** TASK BRIEF **
Which lines of the entries below run from the one holding "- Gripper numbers" to the one holding "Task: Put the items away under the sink", inclusive? Set down exactly those lines and no others.

******

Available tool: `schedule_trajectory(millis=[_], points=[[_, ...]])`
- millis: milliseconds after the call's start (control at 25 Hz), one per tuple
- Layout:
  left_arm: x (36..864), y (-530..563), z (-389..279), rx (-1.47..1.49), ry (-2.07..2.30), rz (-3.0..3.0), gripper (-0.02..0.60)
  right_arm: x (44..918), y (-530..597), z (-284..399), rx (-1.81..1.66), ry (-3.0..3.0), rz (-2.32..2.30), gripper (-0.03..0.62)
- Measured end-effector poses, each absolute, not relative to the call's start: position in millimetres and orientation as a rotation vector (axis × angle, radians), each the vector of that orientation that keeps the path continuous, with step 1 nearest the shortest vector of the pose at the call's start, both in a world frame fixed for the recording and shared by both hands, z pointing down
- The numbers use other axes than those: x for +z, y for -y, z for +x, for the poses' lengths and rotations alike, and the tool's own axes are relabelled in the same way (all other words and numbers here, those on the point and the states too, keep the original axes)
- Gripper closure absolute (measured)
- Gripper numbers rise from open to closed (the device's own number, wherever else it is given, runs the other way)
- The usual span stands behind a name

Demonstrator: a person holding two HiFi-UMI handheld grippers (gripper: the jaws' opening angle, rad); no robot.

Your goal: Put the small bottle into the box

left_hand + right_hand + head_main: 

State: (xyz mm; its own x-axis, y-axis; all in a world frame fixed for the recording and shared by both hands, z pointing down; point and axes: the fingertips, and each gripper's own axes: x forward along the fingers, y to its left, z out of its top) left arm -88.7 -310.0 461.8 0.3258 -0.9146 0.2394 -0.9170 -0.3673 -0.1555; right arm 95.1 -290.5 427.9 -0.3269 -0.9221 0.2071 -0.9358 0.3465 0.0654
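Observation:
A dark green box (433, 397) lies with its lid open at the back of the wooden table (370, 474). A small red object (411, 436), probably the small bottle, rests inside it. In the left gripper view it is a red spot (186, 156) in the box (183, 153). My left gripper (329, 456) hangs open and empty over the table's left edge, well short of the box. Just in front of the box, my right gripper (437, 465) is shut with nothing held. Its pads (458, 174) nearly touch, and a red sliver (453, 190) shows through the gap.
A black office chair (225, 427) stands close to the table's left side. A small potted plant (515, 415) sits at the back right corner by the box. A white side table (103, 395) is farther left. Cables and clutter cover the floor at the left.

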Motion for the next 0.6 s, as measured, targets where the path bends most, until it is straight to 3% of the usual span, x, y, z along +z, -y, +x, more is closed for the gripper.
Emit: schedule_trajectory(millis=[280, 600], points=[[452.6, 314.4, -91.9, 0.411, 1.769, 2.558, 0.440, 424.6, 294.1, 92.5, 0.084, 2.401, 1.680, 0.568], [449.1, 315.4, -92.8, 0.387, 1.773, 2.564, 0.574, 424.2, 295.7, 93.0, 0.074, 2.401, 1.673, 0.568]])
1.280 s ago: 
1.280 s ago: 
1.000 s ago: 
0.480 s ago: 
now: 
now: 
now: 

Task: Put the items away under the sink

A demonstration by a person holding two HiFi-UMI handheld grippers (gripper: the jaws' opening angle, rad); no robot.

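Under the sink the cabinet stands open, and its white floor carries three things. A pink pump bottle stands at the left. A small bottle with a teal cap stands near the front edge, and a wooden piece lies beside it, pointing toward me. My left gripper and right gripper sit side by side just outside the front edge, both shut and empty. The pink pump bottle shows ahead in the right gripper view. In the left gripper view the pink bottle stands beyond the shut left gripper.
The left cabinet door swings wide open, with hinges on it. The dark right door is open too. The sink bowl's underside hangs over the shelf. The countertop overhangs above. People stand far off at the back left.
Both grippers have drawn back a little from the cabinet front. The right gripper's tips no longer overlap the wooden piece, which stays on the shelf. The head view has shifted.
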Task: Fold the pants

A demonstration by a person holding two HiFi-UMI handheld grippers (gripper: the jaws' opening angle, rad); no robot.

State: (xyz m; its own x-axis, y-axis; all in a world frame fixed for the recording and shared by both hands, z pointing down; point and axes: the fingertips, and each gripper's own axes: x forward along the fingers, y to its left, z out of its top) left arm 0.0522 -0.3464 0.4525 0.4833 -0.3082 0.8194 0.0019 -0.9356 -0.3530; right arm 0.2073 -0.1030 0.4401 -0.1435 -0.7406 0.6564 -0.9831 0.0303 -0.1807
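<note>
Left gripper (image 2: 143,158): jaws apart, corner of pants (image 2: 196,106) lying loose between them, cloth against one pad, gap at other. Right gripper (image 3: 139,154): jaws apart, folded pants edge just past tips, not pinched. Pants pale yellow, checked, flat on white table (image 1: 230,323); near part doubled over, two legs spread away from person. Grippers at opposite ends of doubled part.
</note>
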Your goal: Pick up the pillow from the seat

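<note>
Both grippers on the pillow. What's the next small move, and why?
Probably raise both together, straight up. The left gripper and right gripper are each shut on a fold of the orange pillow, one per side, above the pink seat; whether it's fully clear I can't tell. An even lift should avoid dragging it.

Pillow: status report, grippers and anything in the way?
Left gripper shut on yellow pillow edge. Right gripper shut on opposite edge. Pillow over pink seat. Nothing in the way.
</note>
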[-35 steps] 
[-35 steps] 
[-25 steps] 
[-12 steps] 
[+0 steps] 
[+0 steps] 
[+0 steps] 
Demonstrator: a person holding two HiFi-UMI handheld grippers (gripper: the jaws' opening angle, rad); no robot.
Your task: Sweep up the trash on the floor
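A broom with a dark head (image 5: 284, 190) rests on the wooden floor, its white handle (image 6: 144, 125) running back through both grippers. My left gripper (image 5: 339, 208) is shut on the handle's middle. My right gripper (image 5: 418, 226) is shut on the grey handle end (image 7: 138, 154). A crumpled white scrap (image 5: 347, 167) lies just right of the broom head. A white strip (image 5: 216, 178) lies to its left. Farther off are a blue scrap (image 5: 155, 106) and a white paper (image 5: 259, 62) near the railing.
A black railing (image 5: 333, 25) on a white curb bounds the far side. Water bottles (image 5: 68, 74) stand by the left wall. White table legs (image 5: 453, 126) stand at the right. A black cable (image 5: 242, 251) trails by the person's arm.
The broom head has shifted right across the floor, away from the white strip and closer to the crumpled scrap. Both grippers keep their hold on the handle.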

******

** TASK SOLUTION **
- Gripper numbers rise from open to closed (the device's own number, wherever else it is given, runs the other way)
- The usual span stands behind a name

Demonstrator: a person holding two HiFi-UMI handheld grippers (gripper: the jaws' opening angle, rad); no robot.

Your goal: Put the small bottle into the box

left_hand + right_hand + head_main: 

State: (xyz mm; its own x-axis, y-axis; all in a world frame fixed for the recording and shared by both hands, z pointing down; point and axes: the fingertips, and each gripper's own axes: x forward along the fingers, y to its left, z out of its top) left arm -88.7 -310.0 461.8 0.3258 -0.9146 0.2394 -0.9170 -0.3673 -0.1555; right arm 95.1 -290.5 427.9 -0.3269 -0.9221 0.2071 -0.9358 0.3465 0.0654
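Observation:
A dark green box (433, 397) lies with its lid open at the back of the wooden table (370, 474). A small red object (411, 436), probably the small bottle, rests inside it. In the left gripper view it is a red spot (186, 156) in the box (183, 153). My left gripper (329, 456) hangs open and empty over the table's left edge, well short of the box. Just in front of the box, my right gripper (437, 465) is shut with nothing held. Its pads (458, 174) nearly touch, and a red sliver (453, 190) shows through the gap.
A black office chair (225, 427) stands close to the table's left side. A small potted plant (515, 415) sits at the back right corner by the box. A white side table (103, 395) is farther left. Cables and clutter cover the floor at the left.
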
Motion for the next 0.6 s, as measured, targets where the path bends most, until it is straight to 3% of the usual span, x, y, z along +z, -y, +x, more is closed for the gripper.
Emit: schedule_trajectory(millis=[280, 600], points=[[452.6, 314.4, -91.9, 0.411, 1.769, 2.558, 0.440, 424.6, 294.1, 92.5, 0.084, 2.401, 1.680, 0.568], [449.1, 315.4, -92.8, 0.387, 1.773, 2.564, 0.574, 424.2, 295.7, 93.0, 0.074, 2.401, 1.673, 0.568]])
1.280 s ago: 
1.280 s ago: 
1.000 s ago: 
0.480 s ago: 
now: 
now: 
now: 

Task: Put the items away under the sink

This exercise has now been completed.